The new folks running the office seem to have a different philosophy. Scuttlebutt is that they don’t like self builders and think it should only take 6 months for a house to be built, but I was grandfathered in.
After my last inspection to get the early service, i got a notice from the county. I think the inspection triggered them to look thru my file and they found a discrepancy. The guy who built my septic never filed the certificate of completion with the state. Because I have a two stage system, I am supposed to file some stuff with the county court basically declaring that I will properly maintain my system. Since my state well and septic had technically expired without completion Documents they issued a stop work order.
Basically they found a reason to pull my permit. So I started calling different folks at the county and explaining that my septic and well were both put in, in 2018. Since that was the case, they allowed me to reconcile things.

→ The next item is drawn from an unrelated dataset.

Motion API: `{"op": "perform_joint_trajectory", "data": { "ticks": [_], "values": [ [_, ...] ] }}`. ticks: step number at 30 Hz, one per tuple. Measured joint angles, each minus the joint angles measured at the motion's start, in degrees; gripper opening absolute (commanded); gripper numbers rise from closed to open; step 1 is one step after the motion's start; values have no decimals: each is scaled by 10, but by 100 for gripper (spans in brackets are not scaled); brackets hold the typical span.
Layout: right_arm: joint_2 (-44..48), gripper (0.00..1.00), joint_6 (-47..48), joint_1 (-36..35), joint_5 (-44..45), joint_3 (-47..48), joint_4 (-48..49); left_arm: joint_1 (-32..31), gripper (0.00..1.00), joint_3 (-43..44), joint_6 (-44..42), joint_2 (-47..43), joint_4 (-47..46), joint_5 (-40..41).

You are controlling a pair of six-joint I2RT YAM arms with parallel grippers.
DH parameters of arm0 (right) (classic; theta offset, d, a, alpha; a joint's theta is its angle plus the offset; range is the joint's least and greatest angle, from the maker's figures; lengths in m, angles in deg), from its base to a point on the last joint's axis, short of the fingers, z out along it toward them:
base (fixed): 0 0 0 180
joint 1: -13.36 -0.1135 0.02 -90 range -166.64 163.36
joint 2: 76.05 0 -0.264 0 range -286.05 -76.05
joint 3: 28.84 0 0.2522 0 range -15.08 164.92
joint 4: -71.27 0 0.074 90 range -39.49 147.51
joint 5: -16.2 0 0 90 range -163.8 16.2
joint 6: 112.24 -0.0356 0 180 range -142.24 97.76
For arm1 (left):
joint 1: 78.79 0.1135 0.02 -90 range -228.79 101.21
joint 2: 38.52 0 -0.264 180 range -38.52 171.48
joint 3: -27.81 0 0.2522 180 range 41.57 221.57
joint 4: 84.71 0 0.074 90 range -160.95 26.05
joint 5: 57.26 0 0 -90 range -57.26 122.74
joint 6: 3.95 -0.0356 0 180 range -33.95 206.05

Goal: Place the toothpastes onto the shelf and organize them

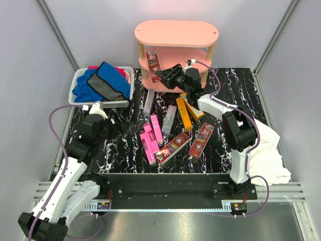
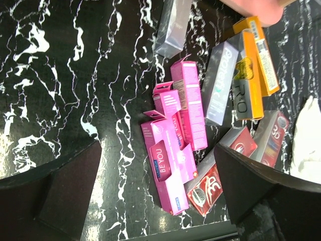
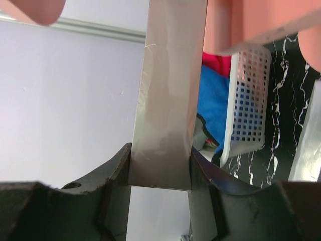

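Top external view: the right gripper [image 1: 162, 76] pinches one toothpaste box [image 1: 153, 59] by its lower end, inside the front of the shelf [image 1: 175, 32], under the top tier.

Gripping the end rather than the middle probably lets the box be stood on end and leaves room for others. Its long axis runs close to upright, top end leaning a little left and away from the arms. I cannot tell whether its foot touches a tier. In the right wrist view it juts straight out from the jaws, a silver-grey face toward the lens, with the white bin [image 3: 248, 100] behind. The left gripper [image 2: 156, 148] hangs spread wide above the loose toothpastes [image 1: 175, 133], which lie flat on the table [image 1: 125, 145] at mixed angles, likely poised for the next pick.
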Motion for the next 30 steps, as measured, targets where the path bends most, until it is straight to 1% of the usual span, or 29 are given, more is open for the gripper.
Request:
{"op": "perform_joint_trajectory", "data": {
  "ticks": [9,20,23,24,26,27,30],
  "values": [
    [-63,18,-36,3,37,96,-54,0,99,-16,-5,9,-6,-3],
    [-137,22,-64,3,83,212,-96,0,99,-40,-5,-6,-9,-9],
    [-159,25,-64,2,95,249,-112,0,99,-41,-5,-7,-10,-15],
    [-164,29,-63,2,97,257,-117,0,99,-42,-5,-7,-10,-17],
    [-171,33,-59,2,101,273,-129,0,99,-42,-4,-7,-10,-23],
    [-173,41,-58,1,103,278,-133,0,99,-42,-4,-7,-12,-28],
    [-176,52,-52,1,107,287,-144,0,99,-43,-3,-7,-18,-40]
  ]
}}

I had to pay the guy who designed my septic an additional 800 to come out and verify it was done according to his plan. The guy who built the septic couldn’t do the statement of completion because he lost his license.

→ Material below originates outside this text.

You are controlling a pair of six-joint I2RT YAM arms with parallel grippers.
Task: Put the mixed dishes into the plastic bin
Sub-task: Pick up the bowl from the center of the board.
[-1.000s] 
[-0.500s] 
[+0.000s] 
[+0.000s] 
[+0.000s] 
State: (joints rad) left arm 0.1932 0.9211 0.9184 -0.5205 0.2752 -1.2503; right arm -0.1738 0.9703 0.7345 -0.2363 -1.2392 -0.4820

I had already passed the early service inspection and received permission from the county for my early power and they said I could proceed. That allowed me to install and connect the pump which was required to get a water sample which was required to do a cert of completion for the well and septic.
The guy from the state Dept of health who does the field work and a woman in the office who put me in contact with him, helped me to navigate the hoops and get the paperwork filed myself.
Yesterday, the building Official for the county issued me a 6 month extension. I have to pay a small fee tomorrow but we are back at it and “officially” building again. I had tried to stay out of the house as much as possible while sorting this out. I am glad they were reasonable in allowing me to push forward even if I am not thrilled about some of it.
I could not have woven my way thru all this without some really good civil servants who were kind enough to help.
Tonight we were running MC cable for the electric for the exterior walls. I have been doing some mock up boxes to test out different connectors and I just discovered Wago connectors last week. I am in love. I bought 250 of them in 3 different sizes and will be using them everywhere. I couldn’t find a ground screw to use on this one.

IMG_6763.jpg
 
   / My Industrial Cabin Build #3,256  
Sorry to hear about your permit/gov challenges. That really is not how it should be. I've spent a bunch of time on a fast-developing city's planning commission and city council and have seen how this can work when it is run more professionally. Rules should be codified and not subject to 'reinterpretation'. But it is what it is. Glad you have worked through it.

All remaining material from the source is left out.